BEGIN Dataset extract

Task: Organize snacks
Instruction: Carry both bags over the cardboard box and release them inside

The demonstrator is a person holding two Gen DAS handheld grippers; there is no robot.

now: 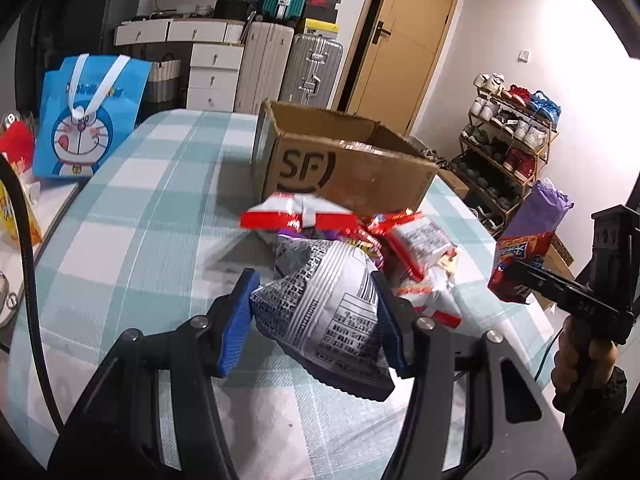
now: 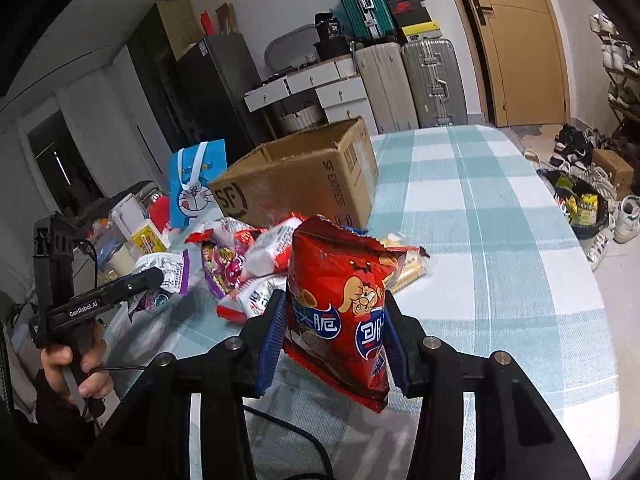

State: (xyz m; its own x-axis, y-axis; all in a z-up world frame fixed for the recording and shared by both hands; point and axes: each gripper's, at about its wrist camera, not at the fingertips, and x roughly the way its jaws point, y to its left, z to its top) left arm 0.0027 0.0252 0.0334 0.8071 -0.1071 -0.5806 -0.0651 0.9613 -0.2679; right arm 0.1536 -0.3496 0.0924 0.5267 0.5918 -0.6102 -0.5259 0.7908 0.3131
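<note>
Red snack bag [image 2: 344, 308] between right gripper [image 2: 334, 336] fingers

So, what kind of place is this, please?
Probably a lived-in home room, not a lab: suitcases stacked by a wooden door, a full shoe rack, and a checked tablecloth under the snacks.

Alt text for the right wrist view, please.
The right gripper holds a red snack bag upright above a checked tablecloth. Behind it lie a pile of snack packets and an open cardboard box; the left gripper grips a white-and-purple packet.
</note>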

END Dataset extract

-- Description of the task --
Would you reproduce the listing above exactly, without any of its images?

-- Task output --
Task: Organize snacks
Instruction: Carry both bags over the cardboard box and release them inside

The demonstrator is a person holding two Gen DAS handheld grippers; there is no robot.

now: 
now: 

State: (xyz m; its own x-axis, y-axis; all in a z-up world frame fixed for the recording and shared by both hands; point and axes: each gripper's, at about its wrist camera, not at the fingertips, and x roughly the way its jaws point, y to its left, z to its top) left arm 0.0027 0.0252 0.0334 0.8071 -0.1071 -0.5806 -0.0651 0.9613 -0.2679; right arm 0.1536 -0.3496 0.0924 0.5267 0.5918 -0.6102 -0.5259 0.7908 0.3131
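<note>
Red snack bag [image 2: 344, 308] between right gripper [image 2: 334, 336] fingers

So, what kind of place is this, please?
Probably a lived-in home room, not a lab: suitcases stacked by a wooden door, a full shoe rack, and a checked tablecloth under the snacks.

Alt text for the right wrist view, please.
The right gripper holds a red snack bag upright above a checked tablecloth. Behind it lie a pile of snack packets and an open cardboard box; the left gripper grips a white-and-purple packet.
</note>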

There is nothing further to the answer.